If you thought Germany's favourite dish is sauerkraut and sausage, well think again. The sausage part is right, but as Jules Lund found out on his trip to Berlin
, curried sausage currywurst has taken over the city's tastebuds.
The spicy aroma of sizzling sausages and curry sauce entices droves of hungry passers-by to the Curry 36 stand.
Currywurst is served with skin on or off, doused in curry tomato sauce, curry powder and a pile of chips. There are always queues young, old, rich and poor. It's a gastronomic equaliser. It seems everyone loves them and some people actually order two for themselves at a time! There are those who say they are a great hangover cure.

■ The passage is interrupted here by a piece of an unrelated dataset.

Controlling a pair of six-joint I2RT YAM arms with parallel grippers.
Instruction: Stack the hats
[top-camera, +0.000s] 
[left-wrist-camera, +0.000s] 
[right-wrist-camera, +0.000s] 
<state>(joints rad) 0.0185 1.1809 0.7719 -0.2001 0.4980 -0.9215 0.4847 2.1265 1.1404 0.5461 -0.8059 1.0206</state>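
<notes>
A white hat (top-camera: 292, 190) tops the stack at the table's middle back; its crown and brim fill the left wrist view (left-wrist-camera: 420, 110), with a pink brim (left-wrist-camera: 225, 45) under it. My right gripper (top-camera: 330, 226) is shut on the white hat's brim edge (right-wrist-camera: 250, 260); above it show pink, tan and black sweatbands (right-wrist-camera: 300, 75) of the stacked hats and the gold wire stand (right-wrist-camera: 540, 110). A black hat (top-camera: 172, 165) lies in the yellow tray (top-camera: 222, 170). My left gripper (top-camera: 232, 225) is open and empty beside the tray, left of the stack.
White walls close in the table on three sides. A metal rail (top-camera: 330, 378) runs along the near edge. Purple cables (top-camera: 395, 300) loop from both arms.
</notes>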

The dish originated in West Berlin just after World War II when food was scarce. The Germans had the sausage, the British the Worcestershire sauce and curry powder and the Americans provided the tomato ketchup.
It's said Herta Heuwer patented the sauce in 1951 and sold up to 10,000 servings a week at a street stand in the Charlottenburg district. Who would have thought it would become Germany's national dish? It's estimated 800 million servings are devoured every year.
The Deutsches Currywurst Museum opened in Berlin on August 15, 2009, commemorating the 60th anniversary of the dish's creation. "No other national German dish inspires so much history and has so many well-known fans," curator Martin Loewer says.
The song 'Currywurst' on Herbert Grönemeyer's 1982 album Total Egal is a tribute to the snack.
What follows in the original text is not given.